▸ **Directions for this task**:
For this exercise, report every line of the material that includes "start".

▸ **Information shown**:
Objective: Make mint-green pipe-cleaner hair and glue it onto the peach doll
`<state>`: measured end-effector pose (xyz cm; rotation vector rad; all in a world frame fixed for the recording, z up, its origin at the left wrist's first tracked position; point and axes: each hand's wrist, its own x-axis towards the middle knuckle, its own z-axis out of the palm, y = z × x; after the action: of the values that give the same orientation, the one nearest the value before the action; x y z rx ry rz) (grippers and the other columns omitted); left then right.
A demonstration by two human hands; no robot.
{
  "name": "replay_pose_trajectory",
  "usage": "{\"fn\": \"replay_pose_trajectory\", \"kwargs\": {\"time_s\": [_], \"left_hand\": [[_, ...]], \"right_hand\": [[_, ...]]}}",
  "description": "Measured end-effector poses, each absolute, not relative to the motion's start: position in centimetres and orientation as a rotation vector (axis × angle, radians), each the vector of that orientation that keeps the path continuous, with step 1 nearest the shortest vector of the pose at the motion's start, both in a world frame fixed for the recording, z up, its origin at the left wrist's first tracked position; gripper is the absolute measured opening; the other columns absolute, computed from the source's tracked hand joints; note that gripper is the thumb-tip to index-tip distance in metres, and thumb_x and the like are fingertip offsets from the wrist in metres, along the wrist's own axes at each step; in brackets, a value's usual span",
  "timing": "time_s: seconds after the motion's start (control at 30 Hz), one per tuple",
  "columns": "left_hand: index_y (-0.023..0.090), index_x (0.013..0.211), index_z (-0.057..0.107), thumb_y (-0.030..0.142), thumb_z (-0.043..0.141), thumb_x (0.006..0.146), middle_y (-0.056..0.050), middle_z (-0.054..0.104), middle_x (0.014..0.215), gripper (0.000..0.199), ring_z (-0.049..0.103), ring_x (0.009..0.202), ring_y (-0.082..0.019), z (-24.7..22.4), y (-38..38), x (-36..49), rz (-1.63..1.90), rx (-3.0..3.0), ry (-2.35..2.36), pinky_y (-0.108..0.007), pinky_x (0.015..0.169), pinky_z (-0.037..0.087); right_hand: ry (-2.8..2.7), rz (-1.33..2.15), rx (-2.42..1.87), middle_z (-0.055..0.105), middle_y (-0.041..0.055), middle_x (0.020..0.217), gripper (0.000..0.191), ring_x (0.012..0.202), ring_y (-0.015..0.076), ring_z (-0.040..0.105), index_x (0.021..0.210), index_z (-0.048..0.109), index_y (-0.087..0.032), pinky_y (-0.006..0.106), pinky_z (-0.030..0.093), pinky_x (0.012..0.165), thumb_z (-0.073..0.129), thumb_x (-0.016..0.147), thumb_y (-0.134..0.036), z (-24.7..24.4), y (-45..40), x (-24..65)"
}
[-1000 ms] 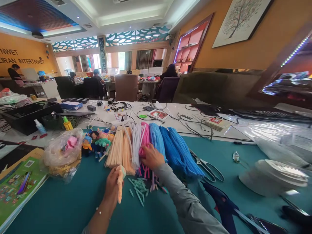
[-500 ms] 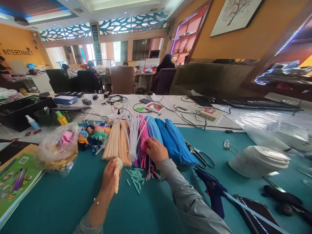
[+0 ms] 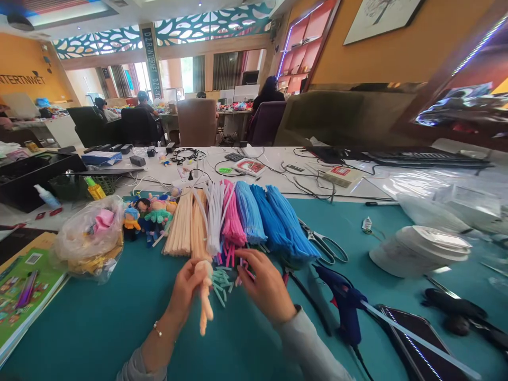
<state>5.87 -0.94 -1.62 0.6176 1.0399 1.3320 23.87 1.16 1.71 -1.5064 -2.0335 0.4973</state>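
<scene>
My left hand (image 3: 188,286) is closed around a small doll body (image 3: 205,299) of fuzzy peach pipe cleaner, its legs hanging down and a pale green part at the top. My right hand (image 3: 264,286) hovers low over the mat, thumb and forefinger apart, beside short pink and purple pipe cleaner pieces (image 3: 230,255). A curled pink piece shows between its fingers; it does not look gripped. Between my hands lie several short mint-green pieces (image 3: 220,283). Behind them stand bundles of pipe cleaners: peach (image 3: 180,225), white (image 3: 214,217), pink (image 3: 233,219), light blue (image 3: 250,214) and darker blue (image 3: 288,225).
Scissors (image 3: 323,243), a blue glue gun (image 3: 343,301), a phone (image 3: 416,338) and a white tub (image 3: 420,251) lie to the right. At left are small finished dolls (image 3: 156,211), a plastic bag (image 3: 89,238) and a green book (image 3: 29,296). People sit at far desks.
My right hand has drawn back from the pink bundle, down toward the short pieces. My left hand has shifted right with the doll body. The view has tilted slightly down.
</scene>
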Motion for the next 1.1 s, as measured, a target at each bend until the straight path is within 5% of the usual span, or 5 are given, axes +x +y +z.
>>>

▸ **Task answer**:
  "description": "Measured end-effector poses, each absolute, not relative to the motion's start: position in centimetres and orientation as a rotation vector (axis × angle, radians), each the vector of that orientation that keeps the path continuous, with step 1 nearest the shortest vector of the pose at the motion's start, both in a world frame fixed for the recording, z up, its origin at the left wrist's first tracked position; gripper is the absolute measured opening; the other columns absolute, computed from the source's tracked hand joints; note that gripper is the thumb-tip to index-tip distance in metres, and thumb_x and the like are fingertip offsets from the wrist in metres, along the wrist's own axes at each step; in brackets, a value's usual span",
  "timing": "time_s: seconds after the motion's start (control at 30 Hz), one per tuple",

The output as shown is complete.